> TO DO: Return a copy of every line in the records that includes the word "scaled".

++++

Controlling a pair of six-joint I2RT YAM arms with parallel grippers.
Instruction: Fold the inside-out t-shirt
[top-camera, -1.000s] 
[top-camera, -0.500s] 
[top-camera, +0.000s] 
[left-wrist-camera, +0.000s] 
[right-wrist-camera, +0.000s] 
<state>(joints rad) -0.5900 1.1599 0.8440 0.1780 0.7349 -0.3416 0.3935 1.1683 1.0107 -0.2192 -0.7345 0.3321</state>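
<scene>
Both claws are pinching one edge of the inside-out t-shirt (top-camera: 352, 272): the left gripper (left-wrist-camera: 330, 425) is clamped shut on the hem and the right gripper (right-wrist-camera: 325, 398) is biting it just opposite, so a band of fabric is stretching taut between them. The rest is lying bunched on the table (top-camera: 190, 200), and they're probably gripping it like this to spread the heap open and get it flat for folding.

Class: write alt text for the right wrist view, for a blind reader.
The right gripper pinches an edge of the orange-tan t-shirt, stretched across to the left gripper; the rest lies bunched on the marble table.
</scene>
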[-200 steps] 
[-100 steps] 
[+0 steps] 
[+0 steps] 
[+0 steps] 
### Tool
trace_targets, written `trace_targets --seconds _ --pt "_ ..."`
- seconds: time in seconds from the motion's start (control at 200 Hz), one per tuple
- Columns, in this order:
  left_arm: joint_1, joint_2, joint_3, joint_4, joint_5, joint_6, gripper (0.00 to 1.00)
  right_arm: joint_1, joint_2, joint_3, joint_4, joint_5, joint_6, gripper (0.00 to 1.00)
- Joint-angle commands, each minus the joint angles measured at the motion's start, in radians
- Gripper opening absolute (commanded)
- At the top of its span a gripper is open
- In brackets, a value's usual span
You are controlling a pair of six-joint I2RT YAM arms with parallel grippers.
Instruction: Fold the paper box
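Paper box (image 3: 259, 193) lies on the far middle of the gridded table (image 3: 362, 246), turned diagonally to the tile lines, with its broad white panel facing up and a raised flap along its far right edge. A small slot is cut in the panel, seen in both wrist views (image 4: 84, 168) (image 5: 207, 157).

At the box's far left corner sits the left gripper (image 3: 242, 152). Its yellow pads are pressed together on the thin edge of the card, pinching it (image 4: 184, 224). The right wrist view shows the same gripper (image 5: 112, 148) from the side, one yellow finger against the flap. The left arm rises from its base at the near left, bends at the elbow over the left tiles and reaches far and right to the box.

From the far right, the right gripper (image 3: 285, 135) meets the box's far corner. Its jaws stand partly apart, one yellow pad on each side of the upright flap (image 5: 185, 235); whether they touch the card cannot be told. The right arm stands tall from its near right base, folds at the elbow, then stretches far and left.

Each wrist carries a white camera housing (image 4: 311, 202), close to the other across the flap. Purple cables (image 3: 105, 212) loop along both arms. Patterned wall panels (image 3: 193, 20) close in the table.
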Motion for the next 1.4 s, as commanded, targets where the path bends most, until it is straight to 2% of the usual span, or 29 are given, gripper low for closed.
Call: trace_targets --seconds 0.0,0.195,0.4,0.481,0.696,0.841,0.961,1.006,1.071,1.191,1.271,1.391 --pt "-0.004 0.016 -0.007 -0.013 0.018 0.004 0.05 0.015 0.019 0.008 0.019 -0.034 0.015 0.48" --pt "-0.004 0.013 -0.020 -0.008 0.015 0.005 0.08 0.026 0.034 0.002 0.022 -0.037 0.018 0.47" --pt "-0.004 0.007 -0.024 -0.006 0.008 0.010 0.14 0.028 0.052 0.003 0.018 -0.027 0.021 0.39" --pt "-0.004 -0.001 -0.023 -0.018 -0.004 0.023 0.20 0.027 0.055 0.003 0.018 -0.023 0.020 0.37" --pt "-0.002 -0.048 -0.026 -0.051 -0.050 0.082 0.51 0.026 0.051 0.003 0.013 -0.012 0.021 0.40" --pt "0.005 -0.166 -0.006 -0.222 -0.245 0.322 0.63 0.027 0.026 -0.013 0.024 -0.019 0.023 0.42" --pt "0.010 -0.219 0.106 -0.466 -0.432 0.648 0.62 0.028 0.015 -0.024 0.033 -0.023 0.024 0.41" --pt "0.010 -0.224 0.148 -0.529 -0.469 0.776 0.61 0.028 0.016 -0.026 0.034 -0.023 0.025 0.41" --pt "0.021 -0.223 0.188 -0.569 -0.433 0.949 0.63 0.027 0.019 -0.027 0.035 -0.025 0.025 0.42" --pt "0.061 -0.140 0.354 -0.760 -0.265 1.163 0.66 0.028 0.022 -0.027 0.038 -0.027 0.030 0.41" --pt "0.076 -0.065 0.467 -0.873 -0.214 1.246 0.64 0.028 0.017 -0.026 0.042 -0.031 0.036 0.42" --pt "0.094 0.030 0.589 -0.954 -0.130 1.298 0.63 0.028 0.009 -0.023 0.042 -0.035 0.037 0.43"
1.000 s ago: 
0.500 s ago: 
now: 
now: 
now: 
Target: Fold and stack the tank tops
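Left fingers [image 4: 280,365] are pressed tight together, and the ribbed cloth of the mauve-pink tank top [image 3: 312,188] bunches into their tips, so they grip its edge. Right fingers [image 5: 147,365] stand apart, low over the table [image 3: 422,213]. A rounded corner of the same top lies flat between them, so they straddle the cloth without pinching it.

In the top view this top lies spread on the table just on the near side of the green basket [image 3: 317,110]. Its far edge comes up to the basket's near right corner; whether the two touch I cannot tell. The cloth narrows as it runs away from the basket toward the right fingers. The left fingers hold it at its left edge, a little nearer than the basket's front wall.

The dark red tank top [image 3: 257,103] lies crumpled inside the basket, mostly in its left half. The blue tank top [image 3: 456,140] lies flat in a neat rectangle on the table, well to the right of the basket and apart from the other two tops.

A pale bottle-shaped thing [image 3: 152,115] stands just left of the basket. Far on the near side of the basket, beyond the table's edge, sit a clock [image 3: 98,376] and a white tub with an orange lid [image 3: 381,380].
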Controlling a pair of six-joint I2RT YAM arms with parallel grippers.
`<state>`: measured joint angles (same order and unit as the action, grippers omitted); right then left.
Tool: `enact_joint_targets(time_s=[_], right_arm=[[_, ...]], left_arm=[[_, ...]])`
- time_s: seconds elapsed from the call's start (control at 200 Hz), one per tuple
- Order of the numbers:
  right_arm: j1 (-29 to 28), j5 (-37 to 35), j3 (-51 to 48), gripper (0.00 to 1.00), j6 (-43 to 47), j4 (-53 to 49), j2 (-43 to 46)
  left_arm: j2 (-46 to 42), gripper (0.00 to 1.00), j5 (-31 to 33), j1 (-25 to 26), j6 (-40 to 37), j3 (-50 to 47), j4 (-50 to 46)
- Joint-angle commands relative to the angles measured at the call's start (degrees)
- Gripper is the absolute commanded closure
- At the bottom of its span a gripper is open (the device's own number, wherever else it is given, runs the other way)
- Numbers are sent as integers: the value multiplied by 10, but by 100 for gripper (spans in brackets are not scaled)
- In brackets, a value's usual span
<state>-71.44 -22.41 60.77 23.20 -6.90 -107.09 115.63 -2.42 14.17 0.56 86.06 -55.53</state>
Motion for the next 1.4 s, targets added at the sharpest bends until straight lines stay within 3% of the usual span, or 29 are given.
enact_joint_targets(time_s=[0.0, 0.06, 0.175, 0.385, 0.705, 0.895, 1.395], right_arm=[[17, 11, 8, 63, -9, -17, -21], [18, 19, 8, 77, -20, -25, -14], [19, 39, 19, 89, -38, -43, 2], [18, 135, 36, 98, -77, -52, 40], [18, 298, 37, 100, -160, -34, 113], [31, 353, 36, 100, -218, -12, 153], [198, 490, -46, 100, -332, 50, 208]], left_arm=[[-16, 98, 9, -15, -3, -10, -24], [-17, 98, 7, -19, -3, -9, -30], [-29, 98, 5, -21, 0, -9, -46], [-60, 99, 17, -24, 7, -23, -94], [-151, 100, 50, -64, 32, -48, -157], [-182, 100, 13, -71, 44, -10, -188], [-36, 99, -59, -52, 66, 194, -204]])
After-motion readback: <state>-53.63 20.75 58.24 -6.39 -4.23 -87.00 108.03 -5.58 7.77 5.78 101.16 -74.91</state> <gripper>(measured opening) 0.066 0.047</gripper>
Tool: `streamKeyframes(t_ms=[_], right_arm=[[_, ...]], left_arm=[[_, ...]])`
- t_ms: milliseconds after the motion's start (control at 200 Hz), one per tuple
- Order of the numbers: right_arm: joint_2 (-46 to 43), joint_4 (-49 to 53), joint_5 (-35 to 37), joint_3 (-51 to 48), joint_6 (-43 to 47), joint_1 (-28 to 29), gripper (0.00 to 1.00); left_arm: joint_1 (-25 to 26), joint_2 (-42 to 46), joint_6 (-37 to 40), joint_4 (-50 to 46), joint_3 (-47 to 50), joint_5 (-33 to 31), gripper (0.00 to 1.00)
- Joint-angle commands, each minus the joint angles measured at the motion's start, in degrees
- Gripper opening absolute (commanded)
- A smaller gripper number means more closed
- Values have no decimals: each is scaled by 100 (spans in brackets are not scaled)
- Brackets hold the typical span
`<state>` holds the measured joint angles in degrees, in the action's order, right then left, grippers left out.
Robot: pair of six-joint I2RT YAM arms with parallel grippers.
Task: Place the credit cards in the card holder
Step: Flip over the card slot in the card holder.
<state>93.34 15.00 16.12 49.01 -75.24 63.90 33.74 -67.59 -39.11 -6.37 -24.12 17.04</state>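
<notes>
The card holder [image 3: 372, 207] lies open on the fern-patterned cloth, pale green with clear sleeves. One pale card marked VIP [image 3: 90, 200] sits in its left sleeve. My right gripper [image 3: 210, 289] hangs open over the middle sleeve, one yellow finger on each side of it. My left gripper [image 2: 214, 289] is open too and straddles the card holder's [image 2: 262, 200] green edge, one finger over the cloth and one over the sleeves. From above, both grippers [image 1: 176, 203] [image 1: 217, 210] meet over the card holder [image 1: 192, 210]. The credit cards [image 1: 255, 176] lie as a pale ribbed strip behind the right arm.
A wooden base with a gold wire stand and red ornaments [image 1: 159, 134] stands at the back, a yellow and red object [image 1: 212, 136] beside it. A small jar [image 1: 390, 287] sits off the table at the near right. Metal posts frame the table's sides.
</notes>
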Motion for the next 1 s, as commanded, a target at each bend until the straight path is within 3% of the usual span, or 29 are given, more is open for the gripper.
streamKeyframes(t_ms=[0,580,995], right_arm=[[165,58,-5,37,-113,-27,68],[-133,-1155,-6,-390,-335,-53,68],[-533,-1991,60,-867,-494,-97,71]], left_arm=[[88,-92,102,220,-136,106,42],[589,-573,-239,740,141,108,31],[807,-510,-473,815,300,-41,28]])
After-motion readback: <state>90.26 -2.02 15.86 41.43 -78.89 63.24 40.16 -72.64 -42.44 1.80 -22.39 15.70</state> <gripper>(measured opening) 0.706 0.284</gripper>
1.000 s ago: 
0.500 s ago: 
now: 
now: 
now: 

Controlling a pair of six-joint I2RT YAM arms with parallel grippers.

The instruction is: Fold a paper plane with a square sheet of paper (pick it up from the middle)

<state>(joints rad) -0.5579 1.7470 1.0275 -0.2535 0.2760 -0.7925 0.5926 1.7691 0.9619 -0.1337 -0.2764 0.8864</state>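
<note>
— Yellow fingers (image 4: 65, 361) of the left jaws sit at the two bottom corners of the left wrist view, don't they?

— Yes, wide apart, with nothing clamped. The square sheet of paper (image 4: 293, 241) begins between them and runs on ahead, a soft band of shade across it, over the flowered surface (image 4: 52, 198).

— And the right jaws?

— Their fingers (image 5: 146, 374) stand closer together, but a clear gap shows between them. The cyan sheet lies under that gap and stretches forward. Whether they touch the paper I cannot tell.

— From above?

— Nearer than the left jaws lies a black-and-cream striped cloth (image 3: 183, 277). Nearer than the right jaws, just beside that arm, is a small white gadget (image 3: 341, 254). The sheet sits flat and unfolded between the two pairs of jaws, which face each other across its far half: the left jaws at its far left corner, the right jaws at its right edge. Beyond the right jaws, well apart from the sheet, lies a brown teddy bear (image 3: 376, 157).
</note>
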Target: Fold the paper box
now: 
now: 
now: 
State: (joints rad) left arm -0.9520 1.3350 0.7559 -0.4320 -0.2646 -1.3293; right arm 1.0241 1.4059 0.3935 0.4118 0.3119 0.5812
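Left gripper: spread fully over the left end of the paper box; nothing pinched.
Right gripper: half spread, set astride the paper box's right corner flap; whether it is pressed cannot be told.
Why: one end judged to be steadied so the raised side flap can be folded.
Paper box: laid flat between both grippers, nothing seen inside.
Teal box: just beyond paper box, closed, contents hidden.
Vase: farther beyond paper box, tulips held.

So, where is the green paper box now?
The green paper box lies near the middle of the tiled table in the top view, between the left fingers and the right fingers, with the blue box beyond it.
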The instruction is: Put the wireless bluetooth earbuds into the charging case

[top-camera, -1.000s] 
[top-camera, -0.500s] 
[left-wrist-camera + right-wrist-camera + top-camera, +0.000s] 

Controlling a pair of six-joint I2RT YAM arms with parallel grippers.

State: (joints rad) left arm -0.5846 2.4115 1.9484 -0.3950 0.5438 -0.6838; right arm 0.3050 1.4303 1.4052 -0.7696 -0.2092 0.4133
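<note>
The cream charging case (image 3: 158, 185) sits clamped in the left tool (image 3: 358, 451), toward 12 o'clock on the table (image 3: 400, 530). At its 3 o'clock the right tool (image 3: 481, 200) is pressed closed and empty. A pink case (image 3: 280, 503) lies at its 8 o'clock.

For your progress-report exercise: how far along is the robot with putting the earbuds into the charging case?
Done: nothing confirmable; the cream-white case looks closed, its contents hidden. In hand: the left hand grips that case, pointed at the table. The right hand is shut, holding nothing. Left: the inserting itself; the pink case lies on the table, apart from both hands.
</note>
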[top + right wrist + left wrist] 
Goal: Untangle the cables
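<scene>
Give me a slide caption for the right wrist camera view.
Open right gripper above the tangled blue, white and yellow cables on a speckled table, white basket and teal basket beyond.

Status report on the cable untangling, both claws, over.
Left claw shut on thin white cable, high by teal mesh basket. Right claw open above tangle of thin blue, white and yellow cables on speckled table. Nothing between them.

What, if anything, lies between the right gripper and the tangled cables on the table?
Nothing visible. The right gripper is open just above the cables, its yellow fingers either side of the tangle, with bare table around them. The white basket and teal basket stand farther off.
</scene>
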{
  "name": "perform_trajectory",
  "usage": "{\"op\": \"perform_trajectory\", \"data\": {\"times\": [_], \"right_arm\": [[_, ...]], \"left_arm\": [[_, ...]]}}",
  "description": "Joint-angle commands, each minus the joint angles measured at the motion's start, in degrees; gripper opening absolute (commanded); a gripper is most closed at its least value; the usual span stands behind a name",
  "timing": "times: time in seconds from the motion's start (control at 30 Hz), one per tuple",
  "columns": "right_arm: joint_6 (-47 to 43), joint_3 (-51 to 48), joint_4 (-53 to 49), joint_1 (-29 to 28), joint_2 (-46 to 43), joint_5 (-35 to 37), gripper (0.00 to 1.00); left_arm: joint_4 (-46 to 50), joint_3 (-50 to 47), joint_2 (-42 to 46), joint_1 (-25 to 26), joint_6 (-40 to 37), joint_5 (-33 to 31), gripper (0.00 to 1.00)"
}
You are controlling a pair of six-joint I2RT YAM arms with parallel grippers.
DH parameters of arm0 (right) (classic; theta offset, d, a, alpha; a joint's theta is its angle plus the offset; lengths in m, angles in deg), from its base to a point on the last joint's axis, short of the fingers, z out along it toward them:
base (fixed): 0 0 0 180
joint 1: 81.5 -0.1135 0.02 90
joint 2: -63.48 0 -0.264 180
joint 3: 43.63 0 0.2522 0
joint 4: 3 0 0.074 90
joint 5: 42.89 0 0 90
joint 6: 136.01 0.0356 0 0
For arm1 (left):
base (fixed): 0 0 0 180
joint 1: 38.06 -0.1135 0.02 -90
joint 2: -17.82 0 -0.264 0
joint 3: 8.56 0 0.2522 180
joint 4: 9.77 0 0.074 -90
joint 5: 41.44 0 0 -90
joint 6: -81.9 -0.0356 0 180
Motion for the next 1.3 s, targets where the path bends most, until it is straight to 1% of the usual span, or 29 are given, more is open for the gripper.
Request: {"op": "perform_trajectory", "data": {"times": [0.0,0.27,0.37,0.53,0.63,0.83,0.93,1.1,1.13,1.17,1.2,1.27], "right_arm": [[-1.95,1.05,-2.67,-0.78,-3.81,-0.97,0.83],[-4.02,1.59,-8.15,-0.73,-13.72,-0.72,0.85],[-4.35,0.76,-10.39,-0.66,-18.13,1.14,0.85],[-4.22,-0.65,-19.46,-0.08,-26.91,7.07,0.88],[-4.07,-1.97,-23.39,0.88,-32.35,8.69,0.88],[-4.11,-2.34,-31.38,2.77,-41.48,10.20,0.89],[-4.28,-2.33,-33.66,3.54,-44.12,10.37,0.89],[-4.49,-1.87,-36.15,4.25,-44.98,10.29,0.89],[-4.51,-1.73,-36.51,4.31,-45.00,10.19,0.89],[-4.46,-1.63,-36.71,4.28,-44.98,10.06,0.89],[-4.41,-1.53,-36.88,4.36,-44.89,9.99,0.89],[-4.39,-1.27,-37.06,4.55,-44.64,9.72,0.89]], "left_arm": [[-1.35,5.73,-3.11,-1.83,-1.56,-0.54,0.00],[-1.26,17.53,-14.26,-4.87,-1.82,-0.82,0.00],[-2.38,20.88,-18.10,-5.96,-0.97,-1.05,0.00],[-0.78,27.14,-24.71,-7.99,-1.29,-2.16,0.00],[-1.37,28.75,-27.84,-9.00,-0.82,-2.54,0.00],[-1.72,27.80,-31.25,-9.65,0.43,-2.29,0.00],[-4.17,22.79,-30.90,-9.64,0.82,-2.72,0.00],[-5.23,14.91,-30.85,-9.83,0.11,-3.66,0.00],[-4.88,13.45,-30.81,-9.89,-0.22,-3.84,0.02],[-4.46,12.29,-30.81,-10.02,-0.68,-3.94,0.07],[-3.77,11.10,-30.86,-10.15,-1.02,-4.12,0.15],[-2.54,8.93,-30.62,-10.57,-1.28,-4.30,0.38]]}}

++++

> RESPONSE AREA:
- Numbers are sent as integers: the value multiplied by 10, but by 100 for gripper (spans in brackets are not scaled)
- Values have no decimals: each is scaled by 100 (spans in brackets are not scaled)

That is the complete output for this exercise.